🤖 AI Summary
This work investigates whether explicit stepwise reasoning enhances the performance of LLM-based passage re-ranking. Method: Under identical training conditions, we compare ReasonRR—a pointwise re-ranker incorporating explicit chain-of-thought reasoning—with StandardRR, a non-reasoning baseline. We further conduct ablation studies by disabling reasoning in ReasonRR (yielding ReasonRR-NoReason). Contribution/Results: Contrary to expectations, StandardRR significantly outperforms ReasonRR; remarkably, ReasonRR-NoReason even surpasses ReasonRR. Analysis reveals that explicit reasoning induces score polarization in relevance estimation, impairing modeling of partial relevance. To our knowledge, this is the first systematic study exposing the detrimental effect of explicit reasoning in re-ranking. We propose the “reasoning-free” paradigm and empirically validate its superiority, challenging the prevailing assumption that chain-of-thought reasoning is inherently beneficial for LLM-based re-ranking.

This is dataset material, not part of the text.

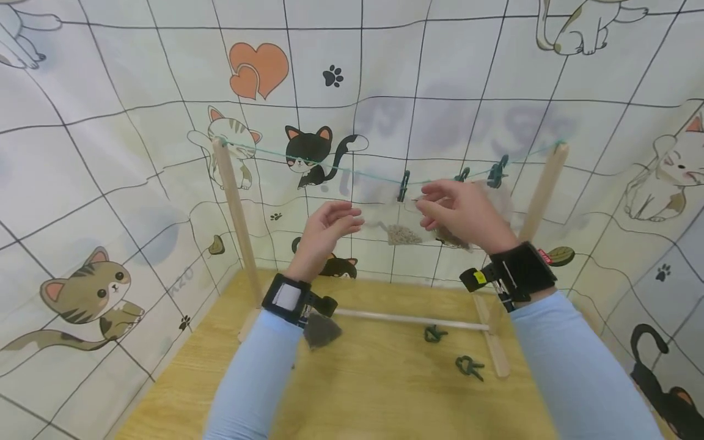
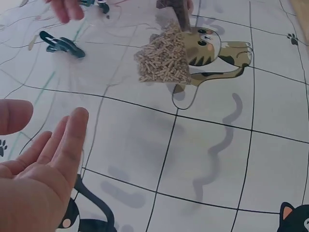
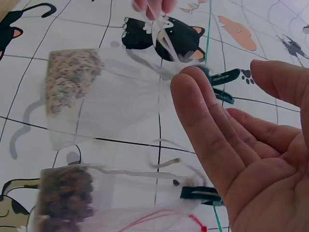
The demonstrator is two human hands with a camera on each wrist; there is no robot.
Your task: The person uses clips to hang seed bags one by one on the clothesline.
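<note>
While RH (image 1: 466, 212) nr bag (image 1: 404, 234), label (image 1: 544, 256) illegible

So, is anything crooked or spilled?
I see no spill. But one bag, under a clip, looks a bit crooked: its pale pellets bunch toward the left in the head view instead of lying level. The string sags too, maybe from the weight.
</note>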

Our findings open new avenues for designing lightweight, robust re-rankers without reliance on explicit reasoning.
📝 Abstract
With the growing success of reasoning models across complex natural language tasks, researchers in the Information Retrieval (IR) community have begun exploring how similar reasoning capabilities can be integrated into passage rerankers built on Large Language Models (LLMs). These methods typically employ an LLM to produce an explicit, step-by-step reasoning process before arriving at a final relevance prediction. But, does reasoning actually improve reranking accuracy? In this paper, we dive deeper into this question, studying the impact of the reasoning process by comparing reasoning-based pointwise rerankers (ReasonRR) to standard, non-reasoning pointwise rerankers (StandardRR) under identical training conditions, and observe that StandardRR generally outperforms ReasonRR. Building on this observation, we then study the importance of reasoning to ReasonRR by disabling its reasoning process (ReasonRR-NoReason), and find that ReasonRR-NoReason is surprisingly more effective than ReasonRR. Examining the cause of this result, our findings reveal that reasoning-based rerankers are limited by the LLM's reasoning process, which pushes it toward polarized relevance scores and thus fails to consider the partial relevance of passages, a key factor for the accuracy of pointwise rerankers.